▸ What you need to do: Nothing but the lines from the one containing "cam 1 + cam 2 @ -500" through the end of the data below should appear in the answer, each exact and free of pictures.

=== Information provided ===

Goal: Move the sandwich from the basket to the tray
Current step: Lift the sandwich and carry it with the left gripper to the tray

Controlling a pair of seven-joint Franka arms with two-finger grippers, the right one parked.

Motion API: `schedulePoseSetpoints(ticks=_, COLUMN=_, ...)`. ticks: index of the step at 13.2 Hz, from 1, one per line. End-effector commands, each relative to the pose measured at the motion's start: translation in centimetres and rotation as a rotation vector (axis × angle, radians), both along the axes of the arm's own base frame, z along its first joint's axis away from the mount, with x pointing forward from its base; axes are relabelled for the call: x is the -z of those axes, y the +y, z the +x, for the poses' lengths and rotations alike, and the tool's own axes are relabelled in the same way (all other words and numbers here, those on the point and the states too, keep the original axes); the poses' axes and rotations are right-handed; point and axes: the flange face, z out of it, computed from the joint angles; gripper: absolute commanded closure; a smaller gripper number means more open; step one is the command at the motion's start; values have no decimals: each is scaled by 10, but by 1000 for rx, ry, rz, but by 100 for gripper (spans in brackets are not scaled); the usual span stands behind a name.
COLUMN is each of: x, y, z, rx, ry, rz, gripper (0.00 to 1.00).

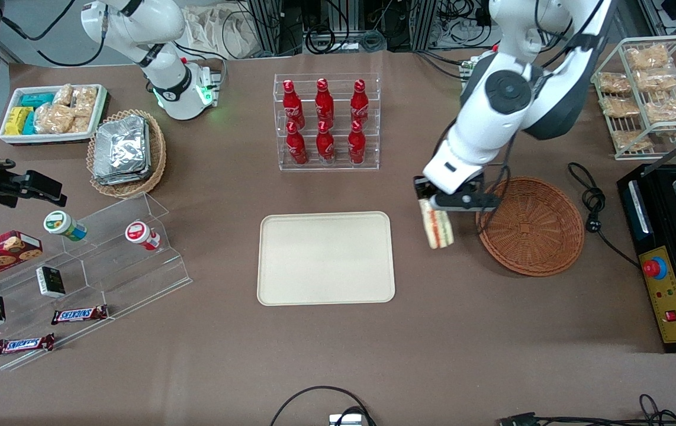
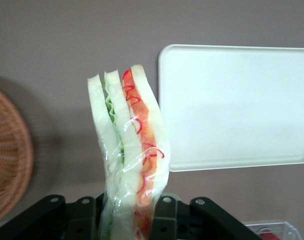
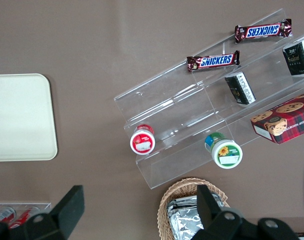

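My gripper [image 1: 433, 204] is shut on the sandwich [image 1: 437, 225], a clear-wrapped wedge of white bread with red and green layers. It hangs in the air above bare table, between the reddish-brown wicker basket [image 1: 536, 228] and the cream tray [image 1: 326, 258]. In the left wrist view the sandwich [image 2: 129, 150] stands up from between the black fingers [image 2: 164, 217], with the tray [image 2: 236, 105] beside it and the basket's rim [image 2: 9, 155] at the edge. Nothing lies in the basket or on the tray.
A clear rack of red bottles [image 1: 326, 121] stands farther from the front camera than the tray. A black machine [image 1: 672, 254] and a wire rack of bagged snacks [image 1: 649, 94] sit past the basket. A clear stepped display [image 1: 77, 266] lies toward the parked arm's end.
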Motion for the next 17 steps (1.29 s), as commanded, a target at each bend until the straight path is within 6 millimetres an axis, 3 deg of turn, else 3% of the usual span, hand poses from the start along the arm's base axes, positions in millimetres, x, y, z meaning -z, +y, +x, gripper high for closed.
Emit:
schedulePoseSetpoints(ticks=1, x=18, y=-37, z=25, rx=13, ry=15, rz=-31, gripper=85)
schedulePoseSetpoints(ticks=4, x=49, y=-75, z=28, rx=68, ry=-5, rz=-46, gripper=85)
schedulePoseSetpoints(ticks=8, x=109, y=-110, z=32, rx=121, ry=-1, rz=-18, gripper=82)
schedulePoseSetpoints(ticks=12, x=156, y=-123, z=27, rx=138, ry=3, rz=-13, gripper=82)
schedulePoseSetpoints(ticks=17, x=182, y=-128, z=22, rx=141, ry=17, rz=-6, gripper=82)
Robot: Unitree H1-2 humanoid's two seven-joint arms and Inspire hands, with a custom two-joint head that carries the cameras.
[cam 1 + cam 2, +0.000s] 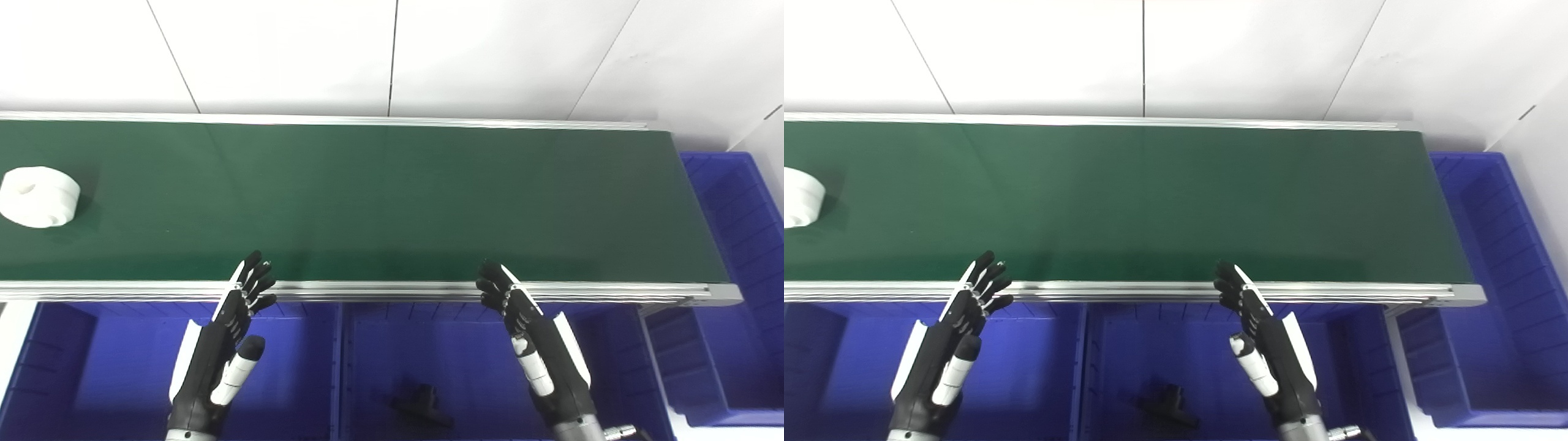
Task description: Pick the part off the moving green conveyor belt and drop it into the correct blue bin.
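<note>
The conveyor belt [392,202] runs crosswise just beyond both hands; the part [39,196] lies on it far out to the left of the left hand [229,334]; bins [122,367] sit beneath the hands, nearer than the belt; a small piece [421,404] lies in the bin between the hands, closer to the right hand [533,343]; another bin [744,245] stands well right of it, past the belt's end.

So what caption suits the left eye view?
Open hands wait as a white part rides the green belt.

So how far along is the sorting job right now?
One black part already lies in the middle blue bin. Nothing is in hand: the left hand and right hand hover open at the belt's near edge. Left: the white part on the green belt, unpicked.
</note>
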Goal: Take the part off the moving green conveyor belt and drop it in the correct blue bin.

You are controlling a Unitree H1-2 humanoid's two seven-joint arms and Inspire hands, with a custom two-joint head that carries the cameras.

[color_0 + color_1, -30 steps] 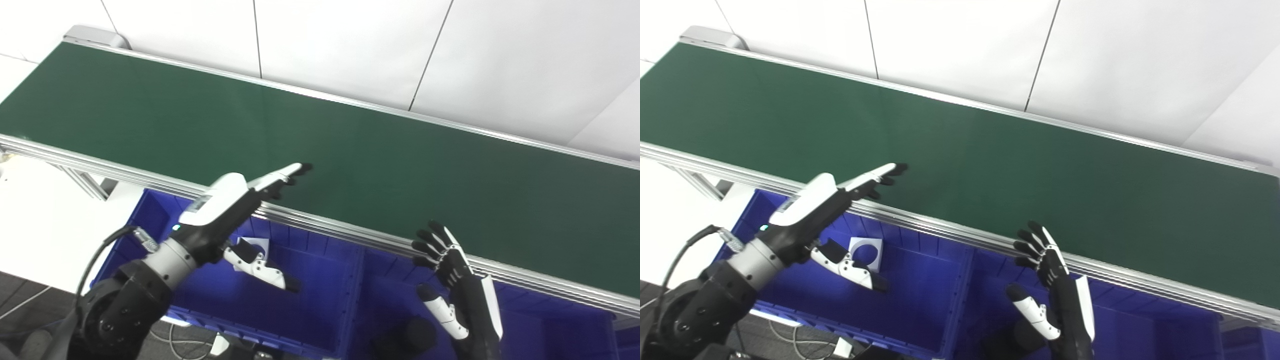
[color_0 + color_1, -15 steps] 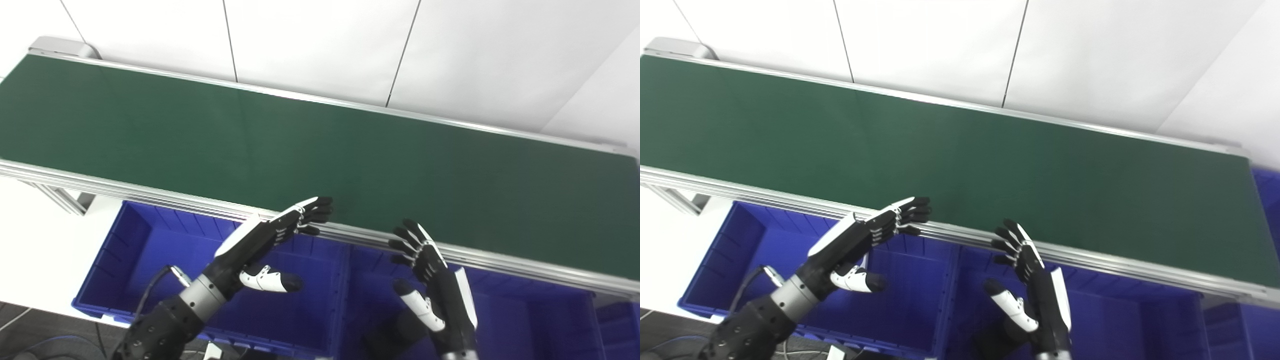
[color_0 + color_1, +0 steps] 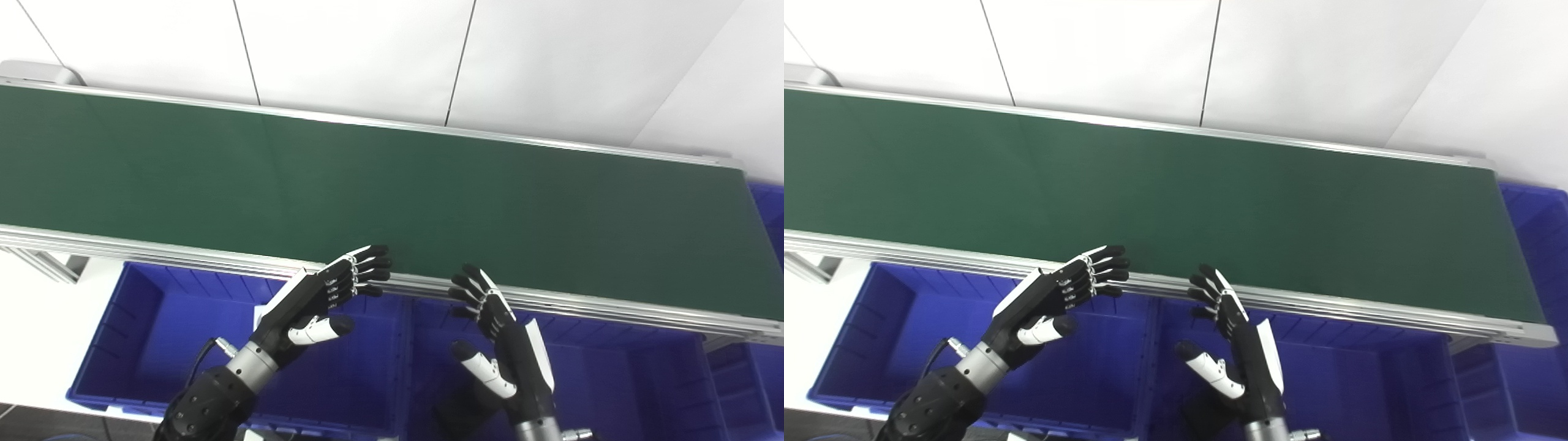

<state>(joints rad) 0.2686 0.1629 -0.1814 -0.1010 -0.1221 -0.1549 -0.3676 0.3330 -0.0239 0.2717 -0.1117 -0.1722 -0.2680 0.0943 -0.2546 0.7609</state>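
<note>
Your left hand (image 3: 318,294) has drawn back from over the long dark-green conveyor belt (image 3: 392,184) to its near aluminium rail; both it and your right hand (image 3: 499,334) hover with fingers spread, holding nothing. You're waiting: no part shows on the belt (a white piece is half-hidden in the left blue plastic bin (image 3: 153,343)).

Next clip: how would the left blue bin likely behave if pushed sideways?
The left blue bin probably stays stiff: its walls look like ribbed moulded plastic. Likely light for its size, with little showing inside. Wide and low, it would probably slide rather than tip.
</note>
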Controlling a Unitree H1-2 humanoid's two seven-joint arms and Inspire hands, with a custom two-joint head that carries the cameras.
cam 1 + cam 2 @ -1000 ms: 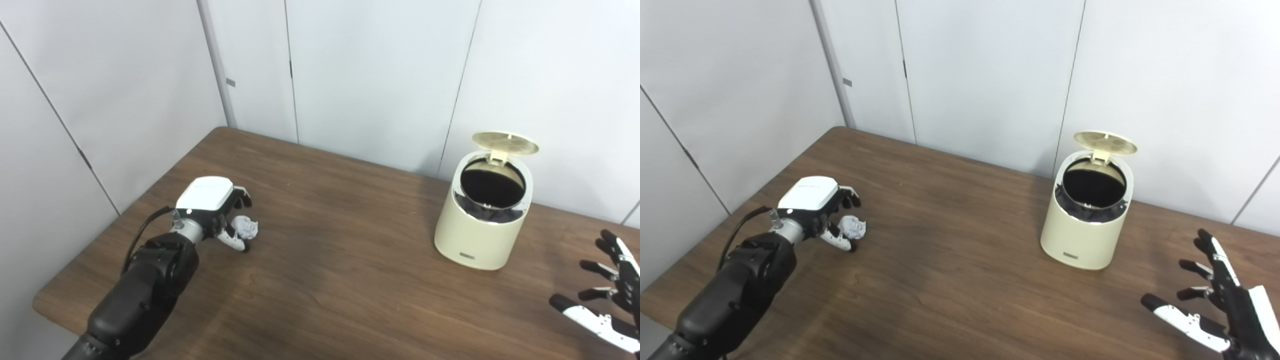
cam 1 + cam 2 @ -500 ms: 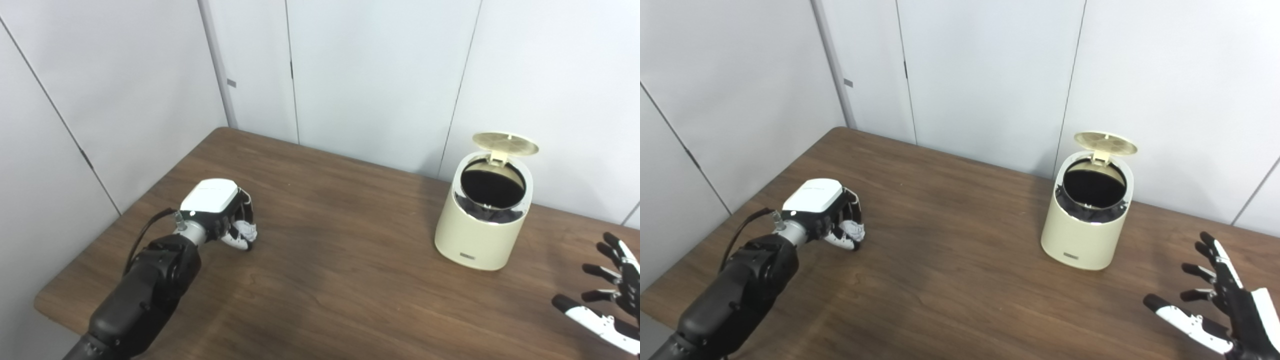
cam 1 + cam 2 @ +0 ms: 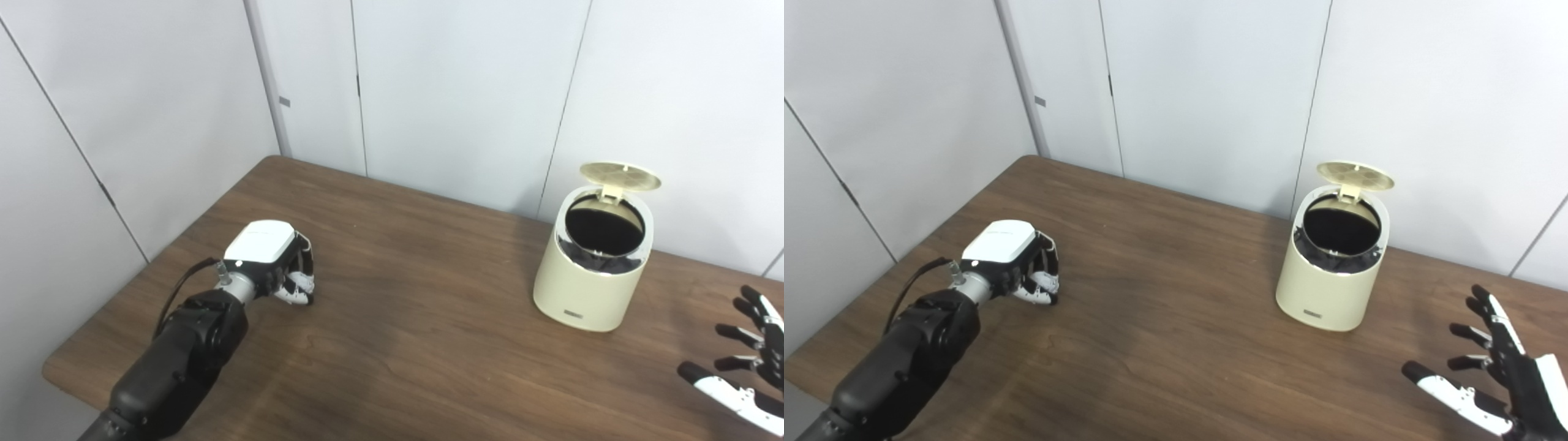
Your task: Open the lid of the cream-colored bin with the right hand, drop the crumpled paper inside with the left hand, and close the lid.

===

▸ Task output:
cam 1 + cam 2 @ -500 ms: 
cam 1 + cam 2 @ +0 ms: 
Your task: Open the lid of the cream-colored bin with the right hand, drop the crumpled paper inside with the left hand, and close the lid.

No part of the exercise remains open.